Recombinant Bartonella quintana UPF0301 protein BQ03640 (BQ03640)

What is Bartonella quintana and why is this pathogen relevant for protein expression studies?

Bartonella quintana is a facultative intracellular bacterium that causes trench fever, endocarditis, and vasculoproliferative disorders like bacillary angiomatosis in humans.
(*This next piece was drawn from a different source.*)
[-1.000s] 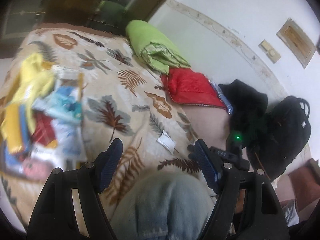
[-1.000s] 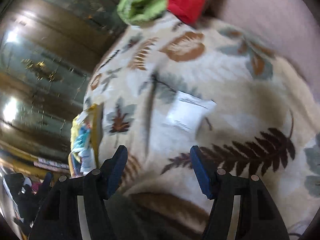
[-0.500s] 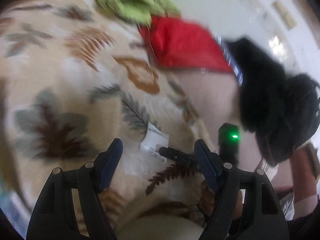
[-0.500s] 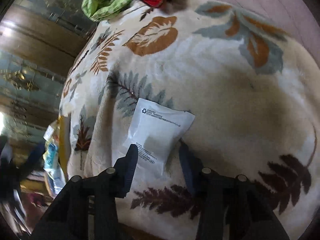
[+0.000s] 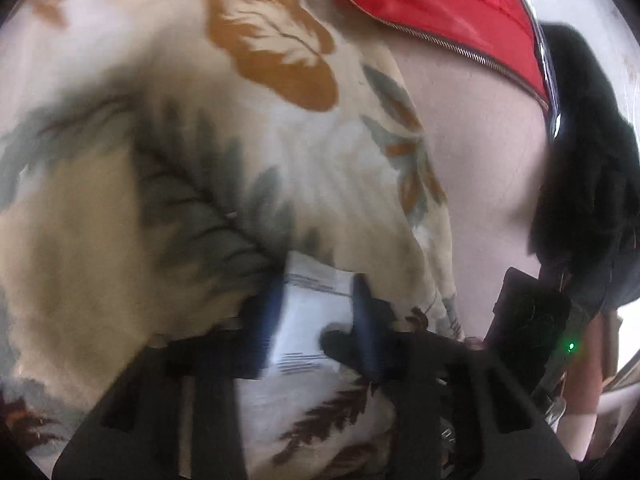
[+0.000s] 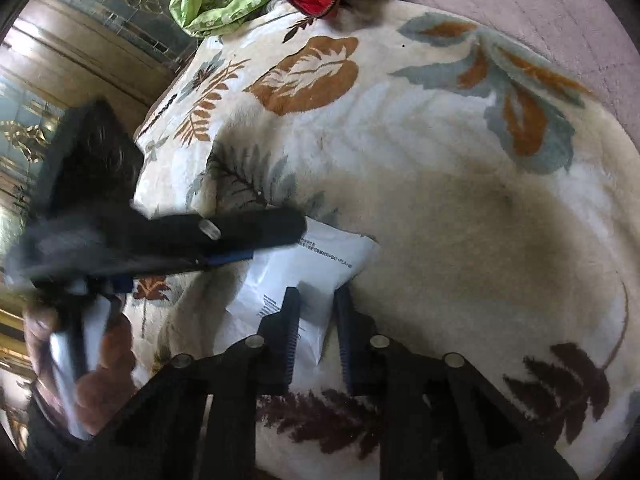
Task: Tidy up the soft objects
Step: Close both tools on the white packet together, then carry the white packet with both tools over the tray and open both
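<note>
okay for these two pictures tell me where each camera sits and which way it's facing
Left wrist: sits on the left gripper, looking down at the leaf-patterned fleece blanket; its closing jaws flank the white plastic pouch.
Right wrist: sits on the right gripper, looking down at that blanket; its closing jaws flank the pouch; a hand shows at left.
Shared: pouch, blanket, red zippered jacket, each other's gripper.

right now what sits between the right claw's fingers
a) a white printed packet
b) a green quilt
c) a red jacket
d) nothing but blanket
a: the right wrist view shows the white printed packet lying on the leaf-print blanket with its edge between the closing fingers of the right claw.
</note>
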The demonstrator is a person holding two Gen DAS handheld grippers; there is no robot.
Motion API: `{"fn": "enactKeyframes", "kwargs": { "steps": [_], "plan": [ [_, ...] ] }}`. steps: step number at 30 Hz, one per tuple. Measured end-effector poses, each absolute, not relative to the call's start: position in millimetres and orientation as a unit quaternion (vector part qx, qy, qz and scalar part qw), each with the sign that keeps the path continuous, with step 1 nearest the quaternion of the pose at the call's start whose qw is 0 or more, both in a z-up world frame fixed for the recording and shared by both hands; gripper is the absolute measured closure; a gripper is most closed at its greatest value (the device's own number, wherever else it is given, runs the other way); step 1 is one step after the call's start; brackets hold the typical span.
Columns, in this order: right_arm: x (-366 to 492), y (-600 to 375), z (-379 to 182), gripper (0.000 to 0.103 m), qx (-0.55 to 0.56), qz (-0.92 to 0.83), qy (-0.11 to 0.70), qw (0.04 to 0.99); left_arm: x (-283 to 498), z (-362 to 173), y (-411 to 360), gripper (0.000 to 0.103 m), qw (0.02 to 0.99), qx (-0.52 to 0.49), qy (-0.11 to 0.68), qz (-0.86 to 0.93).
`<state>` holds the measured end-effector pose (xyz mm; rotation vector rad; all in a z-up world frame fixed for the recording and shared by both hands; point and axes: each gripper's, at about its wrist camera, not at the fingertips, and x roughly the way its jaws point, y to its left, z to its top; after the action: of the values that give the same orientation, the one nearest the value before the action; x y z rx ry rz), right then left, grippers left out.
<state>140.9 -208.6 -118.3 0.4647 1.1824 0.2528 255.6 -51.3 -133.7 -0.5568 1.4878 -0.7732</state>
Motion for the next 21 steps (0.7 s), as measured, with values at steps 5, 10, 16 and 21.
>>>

This pathogen is particularly interesting for protein studies because it alternates between two distinct environments: the human bloodstream (37°C) and the body louse gut (28°C) . This environmental adaptation requires sophisticated protein expression regulation systems that make B. quintana proteins valuable models for studying bacterial adaptation mechanisms . The pathogen reemerged in the United States and Europe in recent decades, highlighting its continued clinical significance . As a bacterium with the highest reported in vitro hemin requirement of any known bacterium, its protein systems for nutrient acquisition represent specialized adaptations worthy of study .

What expression systems are most effective for recombinant B. quintana proteins?

Multiple expression systems have been validated for B. quintana proteins, each with specific advantages:

E. coli remains the most widely used system for initial expression studies, with published protocols specifically optimized for B. quintana proteins. For proteins that are difficult to express functionally in E. coli, alternative expression systems should be considered .

What are typical yields and solubility characteristics of recombinant B. quintana proteins?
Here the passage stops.